### Directions
Please retype the listing below exactly as it stands, skipping any pictures.

•••••

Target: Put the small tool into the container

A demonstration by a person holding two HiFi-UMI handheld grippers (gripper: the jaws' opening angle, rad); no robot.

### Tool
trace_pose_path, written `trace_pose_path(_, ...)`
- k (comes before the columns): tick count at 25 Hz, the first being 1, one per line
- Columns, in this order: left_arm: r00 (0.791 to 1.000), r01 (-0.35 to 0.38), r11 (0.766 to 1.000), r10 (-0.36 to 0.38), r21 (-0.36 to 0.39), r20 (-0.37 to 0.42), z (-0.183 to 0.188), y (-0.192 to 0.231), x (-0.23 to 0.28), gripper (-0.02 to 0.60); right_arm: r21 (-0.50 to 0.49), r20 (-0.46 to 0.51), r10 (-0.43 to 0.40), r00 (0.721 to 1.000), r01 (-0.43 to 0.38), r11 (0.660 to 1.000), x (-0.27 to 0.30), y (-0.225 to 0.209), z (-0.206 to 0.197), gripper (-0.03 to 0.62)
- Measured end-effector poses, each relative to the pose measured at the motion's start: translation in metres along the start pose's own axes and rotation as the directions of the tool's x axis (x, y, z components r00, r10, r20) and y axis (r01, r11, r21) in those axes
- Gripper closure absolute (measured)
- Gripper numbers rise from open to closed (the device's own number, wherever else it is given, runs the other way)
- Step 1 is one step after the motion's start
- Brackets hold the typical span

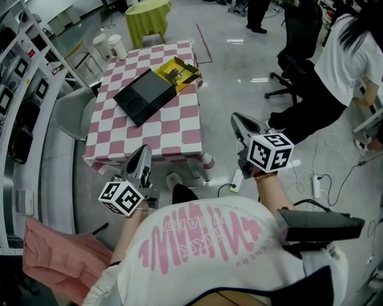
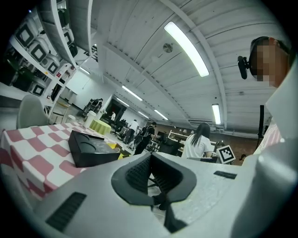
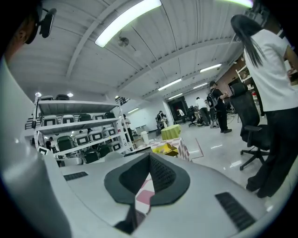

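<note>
Starting closest in, the person's white printed shirt [image 1: 203, 239] fills the bottom of the head view, and both hands are out in front with a gripper each. Left gripper [image 1: 143, 150] sits low on the left with its marker cube [image 1: 121, 198] at the wrist, nose aimed at the near edge of the table. Its own view has the two dark pads pressed together at the tip [image 2: 150, 157], with nothing caught between them. Right gripper [image 1: 237, 118] is up on the other side, off the table's right edge and over the grey floor [image 1: 239, 66]. Its jaws are closed tight too [image 3: 149, 157], nothing in them.

On to the pink-and-white checked table [image 1: 173, 128]: the black container [image 1: 143, 95] lies flat near the middle, well away from both grippers. Right against its far right corner is an open yellow box [image 1: 187, 70], and the small tool [image 1: 173, 74] shows as a dark bit inside that box, too small to make out further.

Farther back, a green-covered table [image 1: 148, 18], two white tubs [image 1: 109, 45], and on the right a person in a white top [image 1: 347, 48] beside a black office chair [image 1: 293, 54].
</note>
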State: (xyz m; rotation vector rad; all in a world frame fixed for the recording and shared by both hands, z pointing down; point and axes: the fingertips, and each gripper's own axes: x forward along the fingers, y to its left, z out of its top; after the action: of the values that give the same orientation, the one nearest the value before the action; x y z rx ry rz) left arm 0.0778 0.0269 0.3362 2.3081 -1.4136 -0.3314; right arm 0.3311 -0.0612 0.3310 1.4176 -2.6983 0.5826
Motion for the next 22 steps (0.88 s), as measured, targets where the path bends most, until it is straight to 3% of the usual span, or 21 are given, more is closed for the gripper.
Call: trace_pose_path(22,0.999,-0.038,0.998,0.037,-0.045,-0.027,-0.025,0.008,-0.03,0.574,-0.002,-0.119,-0.026,0.993,0.026,1.0,-0.005,-0.003,-0.054,0.588)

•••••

### Completed task
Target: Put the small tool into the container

A demonstration by a person holding two HiFi-UMI handheld grippers (gripper: the jaws' opening angle, rad); no robot.

### Tool
trace_pose_path, written `trace_pose_path(_, ...)`
- k (comes before the columns): tick count at 25 Hz, the first being 1, one per line
- Columns, in this order: left_arm: r00 (0.791 to 1.000), r01 (-0.35 to 0.38), r11 (0.766 to 1.000), r10 (-0.36 to 0.38), r21 (-0.36 to 0.39), r20 (-0.37 to 0.42), z (-0.183 to 0.188), y (-0.192 to 0.231), x (-0.23 to 0.28), gripper (-0.02 to 0.60); right_arm: r21 (-0.50 to 0.49), r20 (-0.46 to 0.51), r10 (-0.43 to 0.40), r00 (0.721 to 1.000), r01 (-0.43 to 0.38), r11 (0.660 to 1.000), x (-0.27 to 0.30), y (-0.225 to 0.209), z (-0.206 to 0.197), gripper (-0.03 to 0.62)
- Measured end-effector poses, each relative to the pose measured at the motion's start: translation in metres along the start pose's own axes and rotation as the directions of the tool's x axis (x, y, z components r00, r10, r20) and y axis (r01, r11, r21) in those axes
- Gripper closure absolute (measured)
- Gripper numbers rise from open to closed (the device's own number, wherever else it is given, runs the other way)
- Step 1 is one step after the motion's start
- Brackets hold the typical span


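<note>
Starting closest in, the person's white printed shirt [image 1: 203, 239] fills the bottom of the head view, and both hands are out in front with a gripper each. Left gripper [image 1: 143, 150] sits low on the left with its marker cube [image 1: 121, 198] at the wrist, nose aimed at the near edge of the table. Its own view has the two dark pads pressed together at the tip [image 2: 150, 157], with nothing caught between them. Right gripper [image 1: 237, 118] is up on the other side, off the table's right edge and over the grey floor [image 1: 239, 66]. Its jaws are closed tight too [image 3: 149, 157], nothing in them.

On to the pink-and-white checked table [image 1: 173, 128]: the black container [image 1: 143, 95] lies flat near the middle, well away from both grippers. Right against its far right corner is an open yellow box [image 1: 187, 70], and the small tool [image 1: 173, 74] shows as a dark bit inside that box, too small to make out further.

Farther back, a green-covered table [image 1: 148, 18], two white tubs [image 1: 109, 45], and on the right a person in a white top [image 1: 347, 48] beside a black office chair [image 1: 293, 54].
</note>
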State: (xyz m; rotation vector rad; all in a world frame fixed for the recording and shared by both hands, z pointing down; point and axes: the fingertips, and each gripper's own axes: x forward along the fingers, y to its left, z out of its top; after the action: of the values that give the same orientation, the one nearest the value before the action; x y z rx ry rz) left arm 0.0778 0.0269 0.3362 2.3081 -1.4136 -0.3314; right arm 0.3311 -0.0612 0.3310 1.4176 -2.6983 0.5826
Motion for the next 22 steps (0.88 s), as measured, targets where the path bends most, until it is straight to 3% of the usual span, or 21 are given, more is closed for the gripper.
Call: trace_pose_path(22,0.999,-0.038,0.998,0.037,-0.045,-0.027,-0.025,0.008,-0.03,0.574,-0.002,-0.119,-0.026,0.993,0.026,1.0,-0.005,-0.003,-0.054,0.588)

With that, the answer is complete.